Saturday, March 26, 2011

The Developer/Service Singularity, Saturation, and Good Ideas

It takes very little capital these days to turn an idea into a functional prototype that scales to a decent size. This seems crazy... crazy AWESOME.

I have lots of ideas, and the sirens always call me. But, like Ulysses, I stay the maiden voyage of my plan. I also like to tell people my ideas. If you want some of them, then please send me an email at

Now, onwards to the meat of this article.

We have reached an interesting point in technology. It used to be, back in the old days, that if you had an idea, then you had to go hustle up some capital, invest in some engineers, and hope that it got built. Then you had to market it and sell it.

Now, if you are a developer and find a problem in your life, then you can solve it by combining pieces. For instance, I was thinking about automatically texting a friend to remind him that he should go the gym. Well, I can just do that with twilio and cron job. Given that I already have a fleet of servers, it's literally an hour away due to Twilio.
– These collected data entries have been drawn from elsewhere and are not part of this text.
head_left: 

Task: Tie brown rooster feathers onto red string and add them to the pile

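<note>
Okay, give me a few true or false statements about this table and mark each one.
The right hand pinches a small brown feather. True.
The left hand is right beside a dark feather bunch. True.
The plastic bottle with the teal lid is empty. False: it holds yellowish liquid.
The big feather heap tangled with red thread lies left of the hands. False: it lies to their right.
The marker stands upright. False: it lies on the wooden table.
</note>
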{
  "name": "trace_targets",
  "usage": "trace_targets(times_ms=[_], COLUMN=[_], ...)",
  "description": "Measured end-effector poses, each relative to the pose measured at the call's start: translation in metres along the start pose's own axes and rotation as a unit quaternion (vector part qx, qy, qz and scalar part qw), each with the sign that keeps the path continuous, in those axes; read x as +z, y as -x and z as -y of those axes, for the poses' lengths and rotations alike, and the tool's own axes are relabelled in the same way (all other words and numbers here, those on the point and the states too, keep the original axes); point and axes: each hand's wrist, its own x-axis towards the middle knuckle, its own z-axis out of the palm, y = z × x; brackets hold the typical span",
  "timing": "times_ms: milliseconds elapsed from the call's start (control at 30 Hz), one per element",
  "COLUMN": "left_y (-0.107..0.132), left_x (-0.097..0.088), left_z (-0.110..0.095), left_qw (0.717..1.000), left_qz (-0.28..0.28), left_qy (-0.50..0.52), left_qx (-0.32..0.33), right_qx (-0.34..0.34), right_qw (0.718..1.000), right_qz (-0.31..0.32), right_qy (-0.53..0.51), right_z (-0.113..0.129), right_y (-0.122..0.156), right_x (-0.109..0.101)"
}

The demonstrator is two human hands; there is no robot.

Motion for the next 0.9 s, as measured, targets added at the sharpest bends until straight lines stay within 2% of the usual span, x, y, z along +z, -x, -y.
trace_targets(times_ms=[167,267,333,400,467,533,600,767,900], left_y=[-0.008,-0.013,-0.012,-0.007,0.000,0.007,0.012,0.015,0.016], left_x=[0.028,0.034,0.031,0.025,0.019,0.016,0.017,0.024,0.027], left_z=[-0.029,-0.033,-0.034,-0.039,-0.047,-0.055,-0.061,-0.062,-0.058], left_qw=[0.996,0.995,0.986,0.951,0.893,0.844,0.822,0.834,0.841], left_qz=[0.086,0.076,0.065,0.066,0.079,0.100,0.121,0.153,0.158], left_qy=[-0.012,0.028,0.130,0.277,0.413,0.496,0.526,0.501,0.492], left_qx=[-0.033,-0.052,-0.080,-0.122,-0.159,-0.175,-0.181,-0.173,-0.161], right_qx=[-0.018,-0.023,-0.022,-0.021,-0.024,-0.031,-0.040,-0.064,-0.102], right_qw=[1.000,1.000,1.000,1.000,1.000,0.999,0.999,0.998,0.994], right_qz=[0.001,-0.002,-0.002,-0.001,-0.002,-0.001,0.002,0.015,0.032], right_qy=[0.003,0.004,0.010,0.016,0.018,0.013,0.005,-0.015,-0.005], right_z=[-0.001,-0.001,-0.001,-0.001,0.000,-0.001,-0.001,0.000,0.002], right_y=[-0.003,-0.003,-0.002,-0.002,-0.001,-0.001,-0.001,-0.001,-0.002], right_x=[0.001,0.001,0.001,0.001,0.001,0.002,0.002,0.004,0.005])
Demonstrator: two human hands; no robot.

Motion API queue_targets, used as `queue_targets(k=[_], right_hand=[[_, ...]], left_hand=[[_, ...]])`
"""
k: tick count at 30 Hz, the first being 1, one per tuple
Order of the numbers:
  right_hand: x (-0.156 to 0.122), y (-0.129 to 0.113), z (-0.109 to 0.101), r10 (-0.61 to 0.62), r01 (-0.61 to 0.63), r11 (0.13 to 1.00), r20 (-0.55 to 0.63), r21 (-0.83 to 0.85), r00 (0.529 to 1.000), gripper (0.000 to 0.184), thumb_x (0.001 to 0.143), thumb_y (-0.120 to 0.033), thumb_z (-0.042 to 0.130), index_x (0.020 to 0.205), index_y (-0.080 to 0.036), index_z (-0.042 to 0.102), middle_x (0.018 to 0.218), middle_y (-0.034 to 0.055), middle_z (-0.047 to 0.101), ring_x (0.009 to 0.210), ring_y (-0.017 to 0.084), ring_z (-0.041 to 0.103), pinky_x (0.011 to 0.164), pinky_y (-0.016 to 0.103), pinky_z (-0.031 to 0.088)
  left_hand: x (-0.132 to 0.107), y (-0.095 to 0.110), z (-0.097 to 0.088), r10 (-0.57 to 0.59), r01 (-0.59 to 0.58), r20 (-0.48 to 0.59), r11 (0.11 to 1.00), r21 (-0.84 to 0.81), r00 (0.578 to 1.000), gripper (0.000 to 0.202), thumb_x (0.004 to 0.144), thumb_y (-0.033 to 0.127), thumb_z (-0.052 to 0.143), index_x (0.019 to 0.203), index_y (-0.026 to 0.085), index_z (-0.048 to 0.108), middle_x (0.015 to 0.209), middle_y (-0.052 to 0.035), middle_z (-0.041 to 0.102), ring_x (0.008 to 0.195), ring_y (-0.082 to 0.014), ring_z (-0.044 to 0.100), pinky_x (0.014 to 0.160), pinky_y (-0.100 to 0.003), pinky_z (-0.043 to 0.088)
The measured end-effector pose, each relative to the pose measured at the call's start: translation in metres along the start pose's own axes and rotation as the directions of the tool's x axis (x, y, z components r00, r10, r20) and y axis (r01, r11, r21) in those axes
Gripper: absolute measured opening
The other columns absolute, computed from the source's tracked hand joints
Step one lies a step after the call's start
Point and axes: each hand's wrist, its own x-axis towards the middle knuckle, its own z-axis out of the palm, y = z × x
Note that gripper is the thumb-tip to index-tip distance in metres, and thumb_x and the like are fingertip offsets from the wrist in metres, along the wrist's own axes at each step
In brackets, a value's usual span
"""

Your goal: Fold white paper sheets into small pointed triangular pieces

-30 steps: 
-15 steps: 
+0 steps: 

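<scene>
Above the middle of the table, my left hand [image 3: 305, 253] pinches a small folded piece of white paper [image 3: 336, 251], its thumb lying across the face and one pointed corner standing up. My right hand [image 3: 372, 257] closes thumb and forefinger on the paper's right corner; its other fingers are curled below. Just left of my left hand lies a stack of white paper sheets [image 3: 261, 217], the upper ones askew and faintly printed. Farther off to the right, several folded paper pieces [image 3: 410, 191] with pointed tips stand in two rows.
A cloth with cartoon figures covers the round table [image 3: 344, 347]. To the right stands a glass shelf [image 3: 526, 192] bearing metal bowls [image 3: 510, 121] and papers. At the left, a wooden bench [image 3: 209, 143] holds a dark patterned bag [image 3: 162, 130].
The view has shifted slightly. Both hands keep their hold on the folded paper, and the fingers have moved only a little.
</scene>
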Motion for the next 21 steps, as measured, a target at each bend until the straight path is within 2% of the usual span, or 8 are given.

If you are a developer, then it takes practically no time to just solve pains; the number of pieces available to developers these days is rather insane.

So, what makes an idea good. Well, if it solves a pain, then it is good. What makes an idea a business? It has to solve a pain that is too painful for the garden variety developer to solve. Those ideas are the ones that you can build a company, and then provide pieces to developers.

I rather like this because this means that more and more pieces are going to be going to the cloud.

As more pieces of the puzzle are available, we will reach a point when all things are possible connecting the real world to the Internet. It's just a matter of time.

What about real problems? There was a post back on hackers news about how facebook was saddening due to the brain drain. In a way, I agree. I think I can say the same thing about wall street and math majors. It's very easy for smart people to go make serious money in wall street. Money is the same siren that pulls computer scientists and engineers to silicon valley and entrepreneurship. However, there are the faithful that stay back in academic to fight the good fight.

I think there will always be the faithful, and I think it is important for people in industry to understand the problems of the faithful. I understood the problems when I was a graduate student, but then I discovered EC2. EC2 enabled me to get more compute quickly than I could muster up in a math or CS department. It enabled me to iterate on serious problems and fail quickly.

So, I look now at the valley and the crazy economics of engineers as a good thing. The infrastructure and technology is being built by Facebook, Google, Amazon, Apple, and Microsoft. This cloud will be a commodity to enable future faithful researchers to get a new level. Researchers will iterate quickly, have more data, process more data, and solve the real problems.